The disease, Leishmaniasis is a forlorn, tropical, vector-borne disease caused by the kinetoplast protozoan, an obligate intracellular parasite of the class Leishmania, which is transmitted by the nibble of female sandfly (Phlebotomus). Leishmaniasis is an incurable rare disease, since the organism developed resistance towards the currently used drugs, including pentavalent antimonials, amphotericin B and miltefosine. The mechanisms involved in drug resistance include reduced expression and mutations in AQP1, mutations in miltefosine transporters like, LMT and/or LRos3 and increased expression of drug efflux transporters like, ABC transporters in the parasitic cells. Hence alternate therapeutics against leishmaniasis is the need of the hour. Here we discuss the therapeutic potential of antidepressants as potential antileishmanial agents.

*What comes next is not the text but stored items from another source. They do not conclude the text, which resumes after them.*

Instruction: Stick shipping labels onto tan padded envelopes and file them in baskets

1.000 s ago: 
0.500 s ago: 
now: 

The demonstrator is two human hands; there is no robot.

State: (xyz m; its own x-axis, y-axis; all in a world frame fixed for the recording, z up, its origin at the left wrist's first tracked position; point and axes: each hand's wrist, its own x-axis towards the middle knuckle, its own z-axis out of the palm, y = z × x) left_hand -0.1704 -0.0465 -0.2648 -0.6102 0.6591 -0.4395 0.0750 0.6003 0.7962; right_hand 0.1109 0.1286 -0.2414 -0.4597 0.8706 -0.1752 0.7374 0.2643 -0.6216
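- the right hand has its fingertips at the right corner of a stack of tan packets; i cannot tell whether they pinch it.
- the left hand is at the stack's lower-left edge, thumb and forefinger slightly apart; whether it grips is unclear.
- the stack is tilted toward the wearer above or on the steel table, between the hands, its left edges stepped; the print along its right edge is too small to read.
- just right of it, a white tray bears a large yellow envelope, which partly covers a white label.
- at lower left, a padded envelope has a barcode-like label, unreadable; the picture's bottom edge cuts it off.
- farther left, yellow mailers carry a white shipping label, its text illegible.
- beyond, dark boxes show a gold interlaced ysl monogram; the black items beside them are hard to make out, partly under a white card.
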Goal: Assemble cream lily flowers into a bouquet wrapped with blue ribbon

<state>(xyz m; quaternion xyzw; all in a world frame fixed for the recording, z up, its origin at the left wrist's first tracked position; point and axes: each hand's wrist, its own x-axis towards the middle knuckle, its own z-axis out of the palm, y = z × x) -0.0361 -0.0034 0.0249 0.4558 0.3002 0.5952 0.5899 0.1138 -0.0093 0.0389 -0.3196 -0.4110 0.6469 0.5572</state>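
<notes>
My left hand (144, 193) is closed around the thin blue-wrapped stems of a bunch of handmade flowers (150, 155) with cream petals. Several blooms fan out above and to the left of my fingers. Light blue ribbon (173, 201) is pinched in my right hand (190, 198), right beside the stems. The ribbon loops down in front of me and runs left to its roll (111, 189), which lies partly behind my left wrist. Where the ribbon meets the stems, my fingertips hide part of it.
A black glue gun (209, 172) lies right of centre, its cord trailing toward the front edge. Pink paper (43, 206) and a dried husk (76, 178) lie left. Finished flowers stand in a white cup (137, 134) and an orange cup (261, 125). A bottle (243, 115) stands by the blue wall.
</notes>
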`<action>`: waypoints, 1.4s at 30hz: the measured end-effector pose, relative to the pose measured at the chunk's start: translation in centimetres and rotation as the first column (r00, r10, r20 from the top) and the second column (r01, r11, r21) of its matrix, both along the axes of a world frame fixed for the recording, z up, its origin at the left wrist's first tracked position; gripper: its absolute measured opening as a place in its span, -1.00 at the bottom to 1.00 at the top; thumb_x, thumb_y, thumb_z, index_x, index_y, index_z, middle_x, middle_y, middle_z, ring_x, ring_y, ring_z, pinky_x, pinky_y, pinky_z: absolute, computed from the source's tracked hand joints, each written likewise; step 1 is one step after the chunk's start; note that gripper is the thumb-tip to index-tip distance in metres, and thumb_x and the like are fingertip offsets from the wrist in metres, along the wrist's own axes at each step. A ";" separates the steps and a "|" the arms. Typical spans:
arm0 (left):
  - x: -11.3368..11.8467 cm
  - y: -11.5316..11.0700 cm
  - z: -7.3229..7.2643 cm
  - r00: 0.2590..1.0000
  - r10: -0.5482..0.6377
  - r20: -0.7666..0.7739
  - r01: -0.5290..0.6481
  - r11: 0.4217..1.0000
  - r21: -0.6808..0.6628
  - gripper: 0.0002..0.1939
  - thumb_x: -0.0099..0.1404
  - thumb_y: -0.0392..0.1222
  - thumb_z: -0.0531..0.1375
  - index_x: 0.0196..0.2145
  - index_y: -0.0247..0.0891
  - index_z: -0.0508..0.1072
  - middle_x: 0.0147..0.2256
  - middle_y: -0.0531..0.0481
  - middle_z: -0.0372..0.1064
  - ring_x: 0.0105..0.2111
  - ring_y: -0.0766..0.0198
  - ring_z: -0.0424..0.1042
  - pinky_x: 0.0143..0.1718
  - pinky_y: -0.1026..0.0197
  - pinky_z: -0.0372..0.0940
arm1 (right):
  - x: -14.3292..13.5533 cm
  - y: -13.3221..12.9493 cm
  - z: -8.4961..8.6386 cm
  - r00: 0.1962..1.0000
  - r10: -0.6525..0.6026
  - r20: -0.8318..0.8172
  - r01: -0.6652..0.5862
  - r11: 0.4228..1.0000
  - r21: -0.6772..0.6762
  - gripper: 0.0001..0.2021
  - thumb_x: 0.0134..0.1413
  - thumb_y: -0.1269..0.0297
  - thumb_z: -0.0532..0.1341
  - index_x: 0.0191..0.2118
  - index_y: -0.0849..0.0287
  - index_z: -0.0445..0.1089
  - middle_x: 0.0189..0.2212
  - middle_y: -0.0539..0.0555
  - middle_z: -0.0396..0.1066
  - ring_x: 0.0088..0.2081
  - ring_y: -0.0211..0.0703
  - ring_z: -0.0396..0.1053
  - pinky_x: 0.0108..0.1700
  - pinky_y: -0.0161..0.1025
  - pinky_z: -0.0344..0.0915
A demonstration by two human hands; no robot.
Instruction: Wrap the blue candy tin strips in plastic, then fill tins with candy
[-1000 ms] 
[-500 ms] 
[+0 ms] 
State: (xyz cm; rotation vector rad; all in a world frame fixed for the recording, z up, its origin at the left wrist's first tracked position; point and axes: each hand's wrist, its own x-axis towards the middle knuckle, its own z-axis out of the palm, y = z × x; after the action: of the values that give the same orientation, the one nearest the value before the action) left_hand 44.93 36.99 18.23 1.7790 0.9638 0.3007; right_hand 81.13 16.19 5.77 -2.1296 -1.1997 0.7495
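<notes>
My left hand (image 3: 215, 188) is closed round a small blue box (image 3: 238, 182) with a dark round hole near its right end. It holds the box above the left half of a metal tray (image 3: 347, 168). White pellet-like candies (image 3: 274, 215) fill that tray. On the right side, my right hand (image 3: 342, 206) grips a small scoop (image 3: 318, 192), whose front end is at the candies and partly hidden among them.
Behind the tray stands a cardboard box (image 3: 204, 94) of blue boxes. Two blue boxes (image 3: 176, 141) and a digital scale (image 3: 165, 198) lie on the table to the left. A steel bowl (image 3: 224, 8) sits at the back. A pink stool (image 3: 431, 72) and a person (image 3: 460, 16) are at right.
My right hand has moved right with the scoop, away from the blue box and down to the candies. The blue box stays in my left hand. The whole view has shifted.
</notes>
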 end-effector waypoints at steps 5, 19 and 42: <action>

Keywords: Leishmania, Antidepressants, Drug resistance, Tricyclics antidepressants


INTRODUCTION

The disease, Leishmaniasis is a forlorn, tropical, vector-born disease caused by the kinetoplastid protozoan, an obligate intracellular parasite of the class Leishmania, which is transmitted by the nibble of female sandfly (Phlebotomus) [1]. There are certain numbers of unique types of sandflies that can transmit this parasite through their chomps [2]. There are three main forms of the disease, namely mucocutaneous leishmaniasis, visceral leishmaniasis or kala-azar and cutaneous leishmaniasis. Leishmaniasis may be fatal if left untreated and affects about half a million people worldwide, primarily caused by L. chagasi, L. infantum and L. donovani [3-5] (table 1).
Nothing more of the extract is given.